■ **Task statement**: The lines to reproduce from the material below are those from the one containing "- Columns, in" through the one containing "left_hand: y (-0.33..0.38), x", both included; write them out exactly and add nothing.
========
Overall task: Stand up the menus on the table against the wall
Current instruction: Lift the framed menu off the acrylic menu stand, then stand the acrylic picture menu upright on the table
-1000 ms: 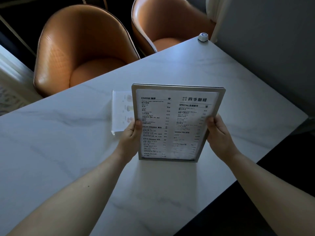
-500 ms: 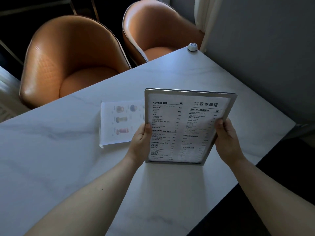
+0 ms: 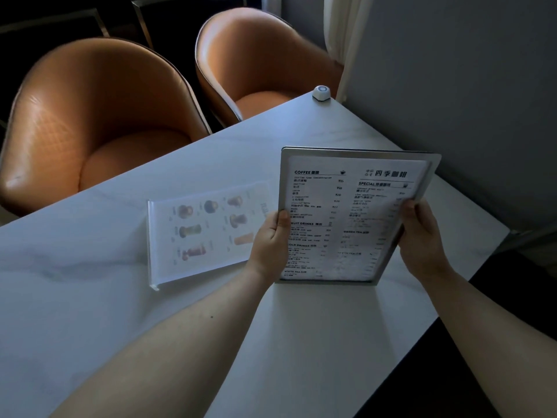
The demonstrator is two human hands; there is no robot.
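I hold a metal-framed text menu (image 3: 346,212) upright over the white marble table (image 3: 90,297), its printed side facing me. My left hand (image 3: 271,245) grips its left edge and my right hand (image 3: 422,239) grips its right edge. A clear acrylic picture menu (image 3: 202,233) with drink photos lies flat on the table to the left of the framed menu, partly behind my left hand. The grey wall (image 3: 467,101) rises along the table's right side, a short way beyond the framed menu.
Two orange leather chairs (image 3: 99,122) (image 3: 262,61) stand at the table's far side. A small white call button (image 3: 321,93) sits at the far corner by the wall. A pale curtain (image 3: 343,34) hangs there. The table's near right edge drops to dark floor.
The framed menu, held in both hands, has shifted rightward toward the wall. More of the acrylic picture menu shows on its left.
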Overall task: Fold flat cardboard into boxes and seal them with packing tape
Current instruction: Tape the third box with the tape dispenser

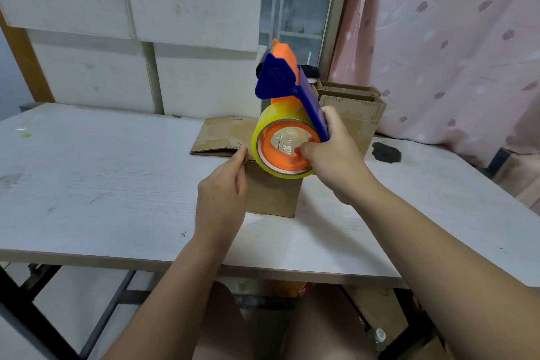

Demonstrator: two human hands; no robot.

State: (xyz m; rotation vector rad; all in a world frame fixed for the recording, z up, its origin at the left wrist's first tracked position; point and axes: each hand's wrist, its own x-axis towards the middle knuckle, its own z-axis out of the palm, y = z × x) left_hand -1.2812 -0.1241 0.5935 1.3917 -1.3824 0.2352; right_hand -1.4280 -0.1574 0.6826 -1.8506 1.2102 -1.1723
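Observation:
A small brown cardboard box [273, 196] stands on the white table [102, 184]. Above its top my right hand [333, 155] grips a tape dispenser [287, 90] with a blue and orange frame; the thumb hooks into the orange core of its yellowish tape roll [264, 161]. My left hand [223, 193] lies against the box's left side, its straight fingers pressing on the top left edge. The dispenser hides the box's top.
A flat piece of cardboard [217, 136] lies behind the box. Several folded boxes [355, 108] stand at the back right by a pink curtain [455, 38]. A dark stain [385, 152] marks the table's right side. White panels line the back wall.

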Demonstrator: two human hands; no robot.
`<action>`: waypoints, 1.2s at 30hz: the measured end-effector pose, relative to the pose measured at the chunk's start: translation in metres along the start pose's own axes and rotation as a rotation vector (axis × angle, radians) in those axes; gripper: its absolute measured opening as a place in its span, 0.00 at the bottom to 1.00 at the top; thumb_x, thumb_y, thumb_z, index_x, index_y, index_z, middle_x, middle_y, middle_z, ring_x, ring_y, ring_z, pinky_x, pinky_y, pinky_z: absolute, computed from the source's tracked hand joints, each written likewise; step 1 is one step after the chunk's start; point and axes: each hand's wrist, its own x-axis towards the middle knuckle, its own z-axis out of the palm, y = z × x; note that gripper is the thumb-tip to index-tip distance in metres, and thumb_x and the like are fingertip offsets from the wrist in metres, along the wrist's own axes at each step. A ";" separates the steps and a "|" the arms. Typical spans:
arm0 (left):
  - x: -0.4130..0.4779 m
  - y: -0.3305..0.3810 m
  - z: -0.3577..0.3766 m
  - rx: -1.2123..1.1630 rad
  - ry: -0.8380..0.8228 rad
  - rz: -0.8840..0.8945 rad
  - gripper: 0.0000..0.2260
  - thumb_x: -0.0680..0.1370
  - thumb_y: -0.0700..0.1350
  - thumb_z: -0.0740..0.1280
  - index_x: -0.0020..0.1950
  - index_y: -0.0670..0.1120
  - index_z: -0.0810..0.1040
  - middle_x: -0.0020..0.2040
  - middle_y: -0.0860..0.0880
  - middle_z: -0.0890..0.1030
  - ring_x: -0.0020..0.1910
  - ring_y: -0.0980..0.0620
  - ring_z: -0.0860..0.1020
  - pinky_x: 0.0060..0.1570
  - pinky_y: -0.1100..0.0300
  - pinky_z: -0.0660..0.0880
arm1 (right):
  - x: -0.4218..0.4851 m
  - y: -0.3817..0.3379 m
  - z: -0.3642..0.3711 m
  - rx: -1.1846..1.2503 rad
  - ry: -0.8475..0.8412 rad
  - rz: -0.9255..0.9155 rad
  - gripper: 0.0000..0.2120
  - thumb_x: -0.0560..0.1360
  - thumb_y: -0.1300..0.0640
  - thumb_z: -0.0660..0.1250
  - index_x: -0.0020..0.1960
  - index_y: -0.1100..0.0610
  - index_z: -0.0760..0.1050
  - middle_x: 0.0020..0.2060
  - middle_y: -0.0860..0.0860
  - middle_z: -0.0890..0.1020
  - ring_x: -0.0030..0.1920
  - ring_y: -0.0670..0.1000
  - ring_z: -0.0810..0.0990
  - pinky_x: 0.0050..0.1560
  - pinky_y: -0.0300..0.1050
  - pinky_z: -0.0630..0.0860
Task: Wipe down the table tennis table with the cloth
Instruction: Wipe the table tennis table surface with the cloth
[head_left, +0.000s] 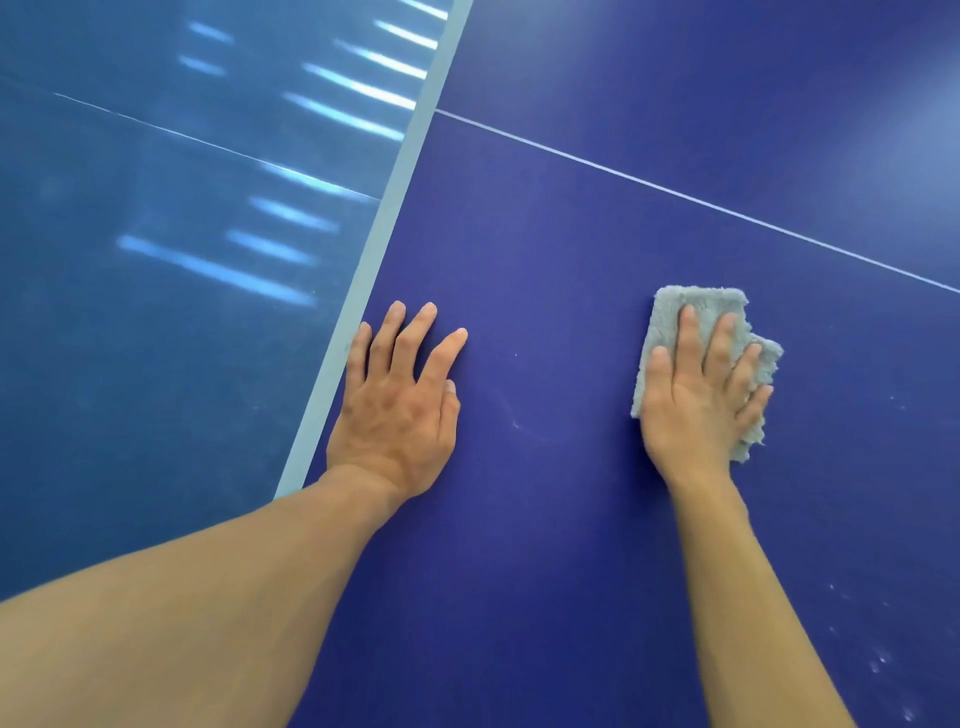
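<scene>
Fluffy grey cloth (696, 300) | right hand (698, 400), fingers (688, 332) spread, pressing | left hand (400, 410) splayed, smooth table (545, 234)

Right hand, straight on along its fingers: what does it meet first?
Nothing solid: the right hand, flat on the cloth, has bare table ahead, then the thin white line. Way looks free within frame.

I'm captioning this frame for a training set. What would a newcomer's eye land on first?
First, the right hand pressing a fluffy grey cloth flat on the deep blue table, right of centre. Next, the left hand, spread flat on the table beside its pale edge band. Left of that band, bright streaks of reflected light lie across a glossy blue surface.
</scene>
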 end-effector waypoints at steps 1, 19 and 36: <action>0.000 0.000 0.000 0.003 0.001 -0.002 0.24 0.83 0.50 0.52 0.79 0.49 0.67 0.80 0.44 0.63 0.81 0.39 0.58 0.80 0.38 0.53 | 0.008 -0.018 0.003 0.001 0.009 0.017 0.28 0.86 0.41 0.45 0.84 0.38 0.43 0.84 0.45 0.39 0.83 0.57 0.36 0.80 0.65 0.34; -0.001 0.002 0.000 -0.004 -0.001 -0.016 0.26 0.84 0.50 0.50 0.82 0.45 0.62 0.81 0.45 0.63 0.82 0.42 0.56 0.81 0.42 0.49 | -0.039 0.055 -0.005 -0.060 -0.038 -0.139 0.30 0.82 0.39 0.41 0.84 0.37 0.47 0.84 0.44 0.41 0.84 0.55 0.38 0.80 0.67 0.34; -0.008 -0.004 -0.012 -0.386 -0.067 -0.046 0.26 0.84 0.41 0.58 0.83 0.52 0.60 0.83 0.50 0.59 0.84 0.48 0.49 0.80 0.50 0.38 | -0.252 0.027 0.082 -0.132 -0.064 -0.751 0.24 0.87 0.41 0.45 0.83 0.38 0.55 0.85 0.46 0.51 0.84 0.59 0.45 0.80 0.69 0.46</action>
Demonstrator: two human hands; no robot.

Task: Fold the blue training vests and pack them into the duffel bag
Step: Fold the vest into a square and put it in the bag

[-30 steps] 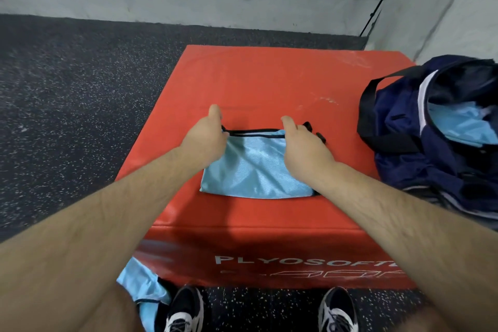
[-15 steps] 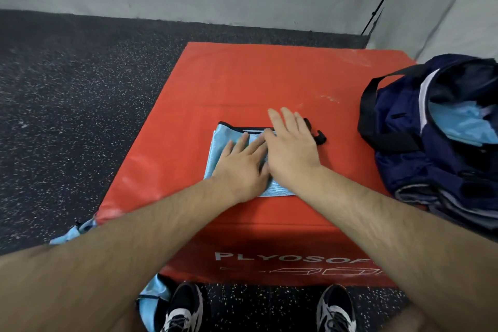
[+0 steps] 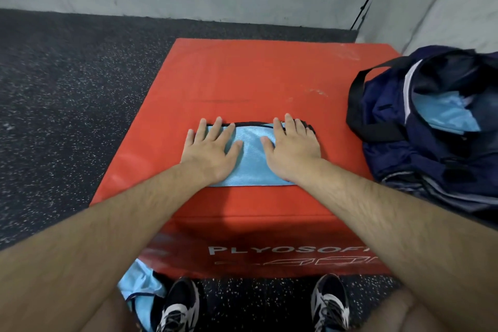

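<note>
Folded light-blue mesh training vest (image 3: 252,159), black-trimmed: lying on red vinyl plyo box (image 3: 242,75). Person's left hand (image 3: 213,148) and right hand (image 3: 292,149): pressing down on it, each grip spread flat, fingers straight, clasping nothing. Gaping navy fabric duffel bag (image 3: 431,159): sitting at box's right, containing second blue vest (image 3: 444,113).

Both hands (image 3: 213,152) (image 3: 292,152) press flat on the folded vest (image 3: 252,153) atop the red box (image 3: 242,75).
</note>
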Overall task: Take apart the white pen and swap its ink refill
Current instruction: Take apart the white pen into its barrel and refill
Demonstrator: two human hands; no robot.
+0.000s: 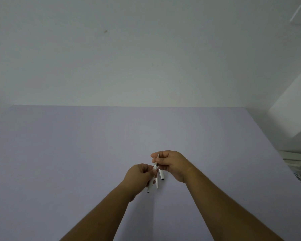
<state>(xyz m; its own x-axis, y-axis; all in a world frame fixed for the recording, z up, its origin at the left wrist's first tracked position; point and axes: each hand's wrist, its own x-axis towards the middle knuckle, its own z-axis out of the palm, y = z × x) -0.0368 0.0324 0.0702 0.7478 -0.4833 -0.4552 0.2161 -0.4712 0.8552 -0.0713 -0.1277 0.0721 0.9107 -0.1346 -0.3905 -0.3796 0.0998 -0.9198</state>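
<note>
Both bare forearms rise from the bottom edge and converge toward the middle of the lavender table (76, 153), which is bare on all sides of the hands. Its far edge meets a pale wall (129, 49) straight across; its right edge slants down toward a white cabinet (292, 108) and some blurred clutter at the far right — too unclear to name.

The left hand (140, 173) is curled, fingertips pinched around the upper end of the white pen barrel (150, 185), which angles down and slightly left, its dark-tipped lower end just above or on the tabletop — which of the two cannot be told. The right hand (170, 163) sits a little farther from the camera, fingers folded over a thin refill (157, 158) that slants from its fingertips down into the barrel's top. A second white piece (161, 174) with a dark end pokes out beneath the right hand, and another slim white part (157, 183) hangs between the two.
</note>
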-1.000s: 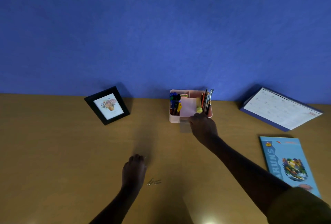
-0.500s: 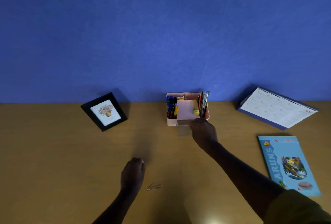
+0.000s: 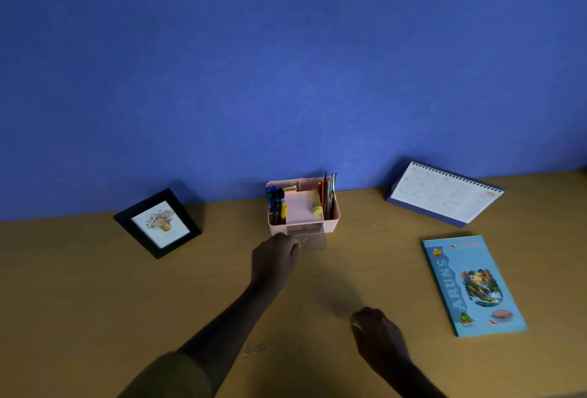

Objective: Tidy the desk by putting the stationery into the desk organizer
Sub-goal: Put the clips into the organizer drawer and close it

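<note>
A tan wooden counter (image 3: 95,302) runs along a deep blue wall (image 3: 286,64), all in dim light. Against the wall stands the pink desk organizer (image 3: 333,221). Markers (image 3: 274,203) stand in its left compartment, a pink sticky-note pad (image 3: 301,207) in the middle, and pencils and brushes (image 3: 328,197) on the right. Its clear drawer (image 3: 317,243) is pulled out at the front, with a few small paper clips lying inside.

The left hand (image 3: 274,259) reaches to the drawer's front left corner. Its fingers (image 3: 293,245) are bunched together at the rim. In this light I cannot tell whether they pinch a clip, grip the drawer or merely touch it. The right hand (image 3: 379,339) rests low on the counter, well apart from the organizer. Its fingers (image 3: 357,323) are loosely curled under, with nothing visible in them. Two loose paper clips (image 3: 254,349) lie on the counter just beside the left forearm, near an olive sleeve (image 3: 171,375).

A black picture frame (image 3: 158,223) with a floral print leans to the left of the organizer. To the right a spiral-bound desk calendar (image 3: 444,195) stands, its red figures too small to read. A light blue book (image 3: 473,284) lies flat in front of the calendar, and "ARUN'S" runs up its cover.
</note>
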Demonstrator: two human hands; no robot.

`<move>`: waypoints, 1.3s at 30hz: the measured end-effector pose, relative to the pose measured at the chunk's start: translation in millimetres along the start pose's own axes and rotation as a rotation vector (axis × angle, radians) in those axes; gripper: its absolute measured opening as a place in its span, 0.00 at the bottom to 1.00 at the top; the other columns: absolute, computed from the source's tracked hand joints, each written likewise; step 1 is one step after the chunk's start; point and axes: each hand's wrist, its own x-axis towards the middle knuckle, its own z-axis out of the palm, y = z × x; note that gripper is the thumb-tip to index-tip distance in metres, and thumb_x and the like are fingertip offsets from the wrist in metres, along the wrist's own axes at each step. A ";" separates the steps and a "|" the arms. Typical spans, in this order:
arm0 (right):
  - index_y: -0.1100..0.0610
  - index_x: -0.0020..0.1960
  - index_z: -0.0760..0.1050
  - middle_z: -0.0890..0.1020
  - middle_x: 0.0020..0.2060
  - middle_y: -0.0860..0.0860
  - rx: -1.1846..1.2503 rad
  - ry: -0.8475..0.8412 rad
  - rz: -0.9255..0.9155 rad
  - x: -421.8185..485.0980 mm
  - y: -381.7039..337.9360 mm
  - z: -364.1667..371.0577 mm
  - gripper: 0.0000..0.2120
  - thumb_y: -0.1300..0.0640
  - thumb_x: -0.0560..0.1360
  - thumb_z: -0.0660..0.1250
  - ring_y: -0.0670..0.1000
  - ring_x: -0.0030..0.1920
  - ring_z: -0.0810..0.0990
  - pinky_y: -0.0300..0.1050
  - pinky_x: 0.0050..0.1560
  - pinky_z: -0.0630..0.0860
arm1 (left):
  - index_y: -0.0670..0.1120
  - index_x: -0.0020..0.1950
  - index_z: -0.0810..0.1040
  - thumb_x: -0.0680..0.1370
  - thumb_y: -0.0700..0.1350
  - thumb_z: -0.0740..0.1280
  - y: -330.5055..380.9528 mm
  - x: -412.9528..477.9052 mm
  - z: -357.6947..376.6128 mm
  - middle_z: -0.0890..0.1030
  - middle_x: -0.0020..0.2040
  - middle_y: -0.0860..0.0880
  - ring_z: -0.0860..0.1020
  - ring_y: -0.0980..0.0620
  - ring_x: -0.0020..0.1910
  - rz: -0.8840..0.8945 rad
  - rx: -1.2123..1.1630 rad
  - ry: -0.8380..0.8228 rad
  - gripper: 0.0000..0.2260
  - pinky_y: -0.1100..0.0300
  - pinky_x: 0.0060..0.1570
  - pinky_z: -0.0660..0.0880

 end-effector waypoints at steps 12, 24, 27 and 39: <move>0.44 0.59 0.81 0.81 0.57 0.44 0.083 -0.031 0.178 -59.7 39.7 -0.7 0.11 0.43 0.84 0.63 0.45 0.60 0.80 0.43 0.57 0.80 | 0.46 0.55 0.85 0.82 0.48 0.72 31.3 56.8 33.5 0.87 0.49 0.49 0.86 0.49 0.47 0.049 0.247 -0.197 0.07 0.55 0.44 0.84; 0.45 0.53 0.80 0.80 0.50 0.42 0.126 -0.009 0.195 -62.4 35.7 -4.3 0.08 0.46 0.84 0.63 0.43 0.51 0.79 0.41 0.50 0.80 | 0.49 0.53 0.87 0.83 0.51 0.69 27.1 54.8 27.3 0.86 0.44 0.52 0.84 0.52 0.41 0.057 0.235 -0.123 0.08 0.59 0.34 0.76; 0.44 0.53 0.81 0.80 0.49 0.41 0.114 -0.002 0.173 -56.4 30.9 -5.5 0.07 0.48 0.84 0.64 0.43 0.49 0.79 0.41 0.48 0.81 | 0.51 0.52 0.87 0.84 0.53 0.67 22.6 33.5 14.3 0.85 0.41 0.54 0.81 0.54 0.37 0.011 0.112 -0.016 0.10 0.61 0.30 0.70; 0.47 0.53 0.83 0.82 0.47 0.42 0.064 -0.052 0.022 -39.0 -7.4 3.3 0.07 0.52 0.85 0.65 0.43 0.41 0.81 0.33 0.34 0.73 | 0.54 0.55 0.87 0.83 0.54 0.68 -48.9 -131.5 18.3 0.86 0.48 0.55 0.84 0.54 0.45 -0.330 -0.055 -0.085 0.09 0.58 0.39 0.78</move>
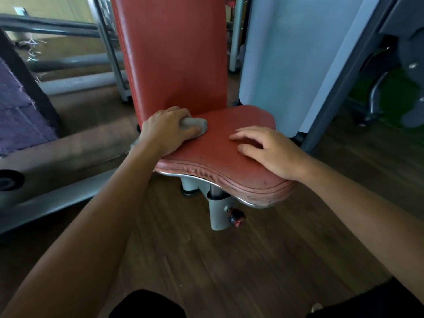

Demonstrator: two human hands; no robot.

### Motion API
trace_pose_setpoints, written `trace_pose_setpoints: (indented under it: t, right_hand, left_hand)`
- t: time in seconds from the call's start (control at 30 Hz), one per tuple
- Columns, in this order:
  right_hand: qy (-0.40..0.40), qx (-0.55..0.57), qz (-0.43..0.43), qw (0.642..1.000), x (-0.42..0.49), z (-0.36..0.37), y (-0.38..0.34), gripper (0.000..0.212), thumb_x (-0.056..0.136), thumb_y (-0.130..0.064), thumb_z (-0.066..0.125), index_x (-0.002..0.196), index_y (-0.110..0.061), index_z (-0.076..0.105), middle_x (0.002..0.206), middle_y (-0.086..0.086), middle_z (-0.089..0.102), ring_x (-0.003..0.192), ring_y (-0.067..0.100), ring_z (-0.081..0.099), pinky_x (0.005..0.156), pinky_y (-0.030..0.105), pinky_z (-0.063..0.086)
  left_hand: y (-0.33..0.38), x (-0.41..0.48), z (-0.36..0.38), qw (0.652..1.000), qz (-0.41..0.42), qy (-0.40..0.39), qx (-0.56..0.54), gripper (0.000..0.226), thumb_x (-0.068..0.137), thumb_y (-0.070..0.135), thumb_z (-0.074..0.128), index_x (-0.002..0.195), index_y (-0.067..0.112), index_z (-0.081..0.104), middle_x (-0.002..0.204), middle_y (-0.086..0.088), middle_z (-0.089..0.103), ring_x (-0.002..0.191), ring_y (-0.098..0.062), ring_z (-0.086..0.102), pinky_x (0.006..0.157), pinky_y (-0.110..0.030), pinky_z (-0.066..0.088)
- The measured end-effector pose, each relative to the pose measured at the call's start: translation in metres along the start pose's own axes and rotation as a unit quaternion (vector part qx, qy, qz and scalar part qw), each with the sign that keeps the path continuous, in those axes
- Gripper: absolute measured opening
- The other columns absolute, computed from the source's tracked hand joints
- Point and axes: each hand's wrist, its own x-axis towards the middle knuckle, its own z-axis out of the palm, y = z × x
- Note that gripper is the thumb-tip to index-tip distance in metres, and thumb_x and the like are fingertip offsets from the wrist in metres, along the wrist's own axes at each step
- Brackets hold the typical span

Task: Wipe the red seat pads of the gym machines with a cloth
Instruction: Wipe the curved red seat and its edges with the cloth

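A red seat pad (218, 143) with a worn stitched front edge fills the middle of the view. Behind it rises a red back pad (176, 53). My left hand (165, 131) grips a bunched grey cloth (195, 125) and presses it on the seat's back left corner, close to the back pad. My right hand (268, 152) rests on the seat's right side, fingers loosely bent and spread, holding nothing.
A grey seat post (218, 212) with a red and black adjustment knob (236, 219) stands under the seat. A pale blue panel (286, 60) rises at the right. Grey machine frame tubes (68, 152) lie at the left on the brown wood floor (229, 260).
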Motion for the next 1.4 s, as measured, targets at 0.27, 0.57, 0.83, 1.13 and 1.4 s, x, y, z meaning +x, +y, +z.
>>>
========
■ **Exercise response**:
- Columns, in this order:
  right_hand: qy (-0.40..0.40), qx (-0.55..0.57), qz (-0.43..0.43), qw (0.642..1.000), x (-0.42..0.49), z (-0.36..0.37), y (-0.38..0.34), gripper (0.000..0.212), thumb_x (-0.056..0.136), thumb_y (-0.130..0.064), thumb_z (-0.066..0.125), index_x (-0.002..0.196), index_y (-0.110..0.061), index_z (-0.076..0.105), middle_x (0.002..0.206), middle_y (-0.086..0.086), middle_z (-0.089..0.102), ring_x (-0.003..0.192), ring_y (-0.067..0.100), ring_z (-0.081..0.099), pinky_x (0.005..0.156), pinky_y (-0.030..0.105), pinky_z (-0.063..0.086)
  left_hand: y (-0.33..0.38), x (-0.41..0.48), z (-0.36..0.38), qw (0.652..1.000), qz (-0.41..0.42), qy (-0.40..0.39), qx (-0.56..0.54), gripper (0.000..0.226), thumb_x (-0.068..0.137), thumb_y (-0.070..0.135), thumb_z (-0.074..0.128), index_x (-0.002..0.195), index_y (-0.067..0.112), index_z (-0.081..0.104), middle_x (-0.002..0.204), middle_y (-0.086..0.088), middle_z (-0.089..0.103), ring_x (-0.002..0.191), ring_y (-0.098..0.062), ring_z (-0.086..0.102), pinky_x (0.006..0.157), pinky_y (-0.110..0.030), pinky_z (-0.066..0.088)

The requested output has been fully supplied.